Data below
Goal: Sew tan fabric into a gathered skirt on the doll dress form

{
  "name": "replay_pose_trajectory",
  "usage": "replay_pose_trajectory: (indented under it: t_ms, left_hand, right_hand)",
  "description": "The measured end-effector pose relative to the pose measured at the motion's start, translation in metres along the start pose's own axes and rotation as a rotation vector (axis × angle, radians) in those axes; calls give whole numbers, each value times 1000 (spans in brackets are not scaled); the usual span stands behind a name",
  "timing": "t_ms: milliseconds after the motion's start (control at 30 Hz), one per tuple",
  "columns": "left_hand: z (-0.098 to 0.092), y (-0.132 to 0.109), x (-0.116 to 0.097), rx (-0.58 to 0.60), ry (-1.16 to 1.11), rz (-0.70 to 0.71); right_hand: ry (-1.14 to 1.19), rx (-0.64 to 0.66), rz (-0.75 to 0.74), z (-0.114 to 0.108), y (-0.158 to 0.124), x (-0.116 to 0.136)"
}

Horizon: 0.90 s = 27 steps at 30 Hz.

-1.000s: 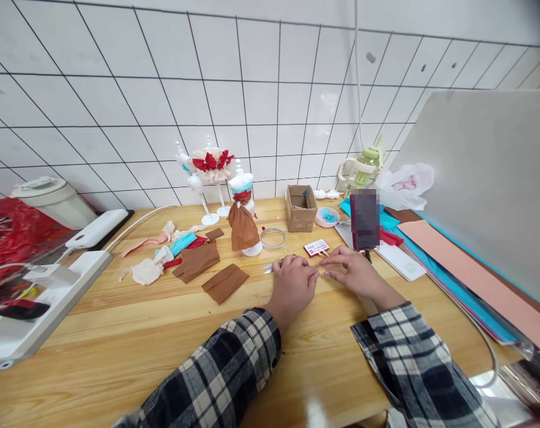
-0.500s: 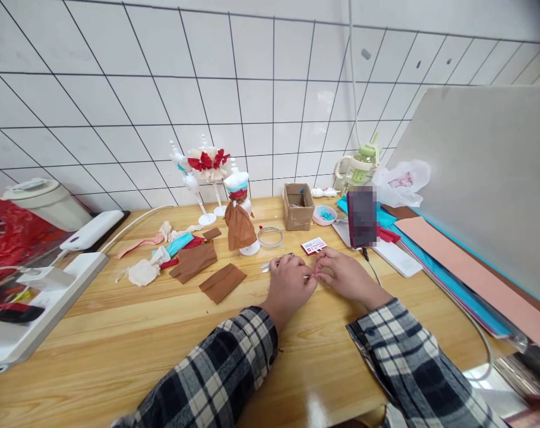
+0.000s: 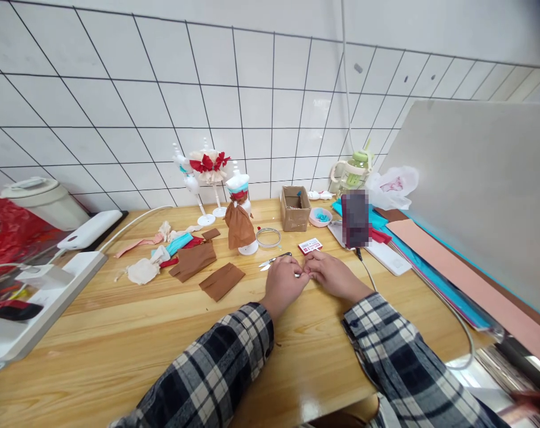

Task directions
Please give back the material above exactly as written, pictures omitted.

Result below
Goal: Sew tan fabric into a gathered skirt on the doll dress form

{
  "name": "replay_pose_trajectory",
  "usage": "replay_pose_trajectory: (indented under it: t_ms, left_hand, right_hand)",
  "description": "The measured end-effector pose relative to the pose measured at the motion's start, translation in metres along the start pose's own axes and rotation as a rotation vector (axis × angle, radians) in those axes; calls give whole numbers, each value times 1000 (spans in brackets are not scaled); the usual span stands behind a name",
  "timing": "t_ms: milliseconds after the motion's start (control at 30 Hz), one per tuple",
  "columns": "left_hand: z (-0.098 to 0.092), y (-0.132 to 0.109), x (-0.116 to 0.097), rx (-0.58 to 0.60), ry (-1.16 to 1.11), rz (-0.70 to 0.71); right_hand: ry (-1.14 to 1.19), rx (-0.64 to 0.66), rz (-0.75 to 0.74), z (-0.114 to 0.108), y (-0.158 to 0.124), x (-0.116 to 0.136)"
}

Horizon: 0.90 s = 27 steps at 30 Hz.

-1.000s: 
-0.500s: 
+0.000s: 

Above is the complete output.